→ Exercise directions
Your answer must be one number: the count of lines below that hold the word "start".

══════

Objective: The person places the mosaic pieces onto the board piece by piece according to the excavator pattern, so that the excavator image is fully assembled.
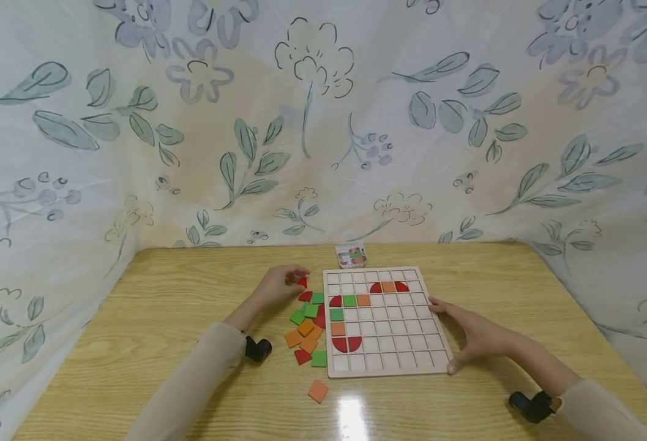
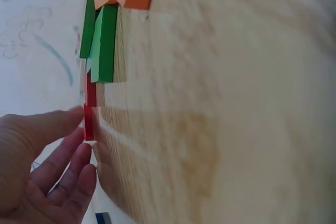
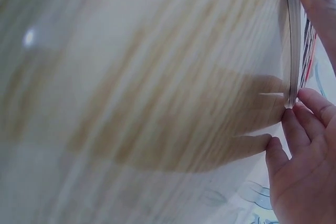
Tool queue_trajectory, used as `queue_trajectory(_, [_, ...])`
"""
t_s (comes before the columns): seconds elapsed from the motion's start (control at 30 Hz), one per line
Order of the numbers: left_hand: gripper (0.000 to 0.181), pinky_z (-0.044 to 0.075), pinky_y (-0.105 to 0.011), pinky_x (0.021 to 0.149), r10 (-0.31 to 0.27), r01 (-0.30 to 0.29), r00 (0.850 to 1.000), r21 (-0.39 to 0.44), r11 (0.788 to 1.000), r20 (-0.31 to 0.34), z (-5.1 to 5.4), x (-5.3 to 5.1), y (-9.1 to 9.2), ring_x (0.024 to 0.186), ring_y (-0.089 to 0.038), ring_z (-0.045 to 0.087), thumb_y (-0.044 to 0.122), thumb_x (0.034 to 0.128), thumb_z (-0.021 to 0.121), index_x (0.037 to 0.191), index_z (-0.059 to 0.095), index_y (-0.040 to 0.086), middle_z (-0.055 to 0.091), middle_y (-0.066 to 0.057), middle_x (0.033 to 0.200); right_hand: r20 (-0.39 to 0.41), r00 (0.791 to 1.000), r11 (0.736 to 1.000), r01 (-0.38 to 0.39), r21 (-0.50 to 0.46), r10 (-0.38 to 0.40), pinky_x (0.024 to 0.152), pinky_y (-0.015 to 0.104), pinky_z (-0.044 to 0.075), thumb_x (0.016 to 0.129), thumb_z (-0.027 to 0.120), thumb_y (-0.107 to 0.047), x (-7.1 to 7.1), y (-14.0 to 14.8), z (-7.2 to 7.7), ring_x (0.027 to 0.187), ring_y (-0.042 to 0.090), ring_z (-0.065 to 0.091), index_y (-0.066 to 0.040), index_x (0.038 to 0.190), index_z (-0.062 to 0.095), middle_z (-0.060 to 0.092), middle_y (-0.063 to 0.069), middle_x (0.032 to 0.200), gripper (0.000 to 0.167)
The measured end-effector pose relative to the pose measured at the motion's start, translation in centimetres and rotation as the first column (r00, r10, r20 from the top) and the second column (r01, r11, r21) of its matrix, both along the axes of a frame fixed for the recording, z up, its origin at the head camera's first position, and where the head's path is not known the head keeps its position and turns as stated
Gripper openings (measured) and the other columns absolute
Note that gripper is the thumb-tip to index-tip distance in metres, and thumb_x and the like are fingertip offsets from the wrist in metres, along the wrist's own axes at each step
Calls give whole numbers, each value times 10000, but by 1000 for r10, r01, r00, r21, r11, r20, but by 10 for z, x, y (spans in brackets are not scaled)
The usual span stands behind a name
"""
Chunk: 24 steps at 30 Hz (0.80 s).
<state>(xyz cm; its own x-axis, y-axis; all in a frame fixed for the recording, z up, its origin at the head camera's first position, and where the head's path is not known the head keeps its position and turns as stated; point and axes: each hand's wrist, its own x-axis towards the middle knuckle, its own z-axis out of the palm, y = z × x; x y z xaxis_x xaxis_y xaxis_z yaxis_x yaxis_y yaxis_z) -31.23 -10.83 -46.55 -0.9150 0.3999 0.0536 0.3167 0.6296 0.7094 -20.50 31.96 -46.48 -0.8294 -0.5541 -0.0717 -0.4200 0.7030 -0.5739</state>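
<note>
On the table lies a wooden grid board point(image 1: 395, 331) with red, green and orange pieces set in some of its left and upper cells. My left hand point(image 1: 279, 285) is beyond the loose pieces, left of the board. Its thumb and fingers pinch a red quarter-circle piece point(image 2: 88, 123), low by the tabletop. Another red piece point(image 1: 305, 296) lies just nearer than that hand. My right hand point(image 1: 480, 334) rests at the board's right side, fingers spread, with the thumb by the near corner and fingertips touching the edge.
Loose green tiles point(image 1: 297, 316), orange tiles point(image 1: 293, 339) and red pieces are heaped along the board's left edge. One orange tile point(image 1: 317, 391) lies apart, nearer the front. Behind the board is a small pattern card point(image 1: 351, 255). A floral cloth point(image 1: 323, 122) hangs behind the table.
</note>
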Motion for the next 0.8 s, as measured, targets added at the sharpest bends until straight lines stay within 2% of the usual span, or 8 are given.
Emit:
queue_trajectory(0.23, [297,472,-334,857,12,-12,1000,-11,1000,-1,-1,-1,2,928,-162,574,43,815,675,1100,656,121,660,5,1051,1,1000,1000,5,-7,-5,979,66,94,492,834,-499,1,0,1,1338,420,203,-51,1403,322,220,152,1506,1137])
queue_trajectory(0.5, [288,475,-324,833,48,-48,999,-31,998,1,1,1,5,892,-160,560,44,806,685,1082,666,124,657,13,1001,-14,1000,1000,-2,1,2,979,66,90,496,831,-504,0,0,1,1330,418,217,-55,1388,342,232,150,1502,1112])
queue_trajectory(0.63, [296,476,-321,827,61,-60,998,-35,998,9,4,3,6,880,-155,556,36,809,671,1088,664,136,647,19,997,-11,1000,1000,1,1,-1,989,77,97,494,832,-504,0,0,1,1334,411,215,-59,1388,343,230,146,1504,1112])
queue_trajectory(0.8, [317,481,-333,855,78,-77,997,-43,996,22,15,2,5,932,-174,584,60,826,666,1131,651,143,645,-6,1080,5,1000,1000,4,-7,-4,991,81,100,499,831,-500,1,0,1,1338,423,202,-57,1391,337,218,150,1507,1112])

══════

→ Completed exercise
2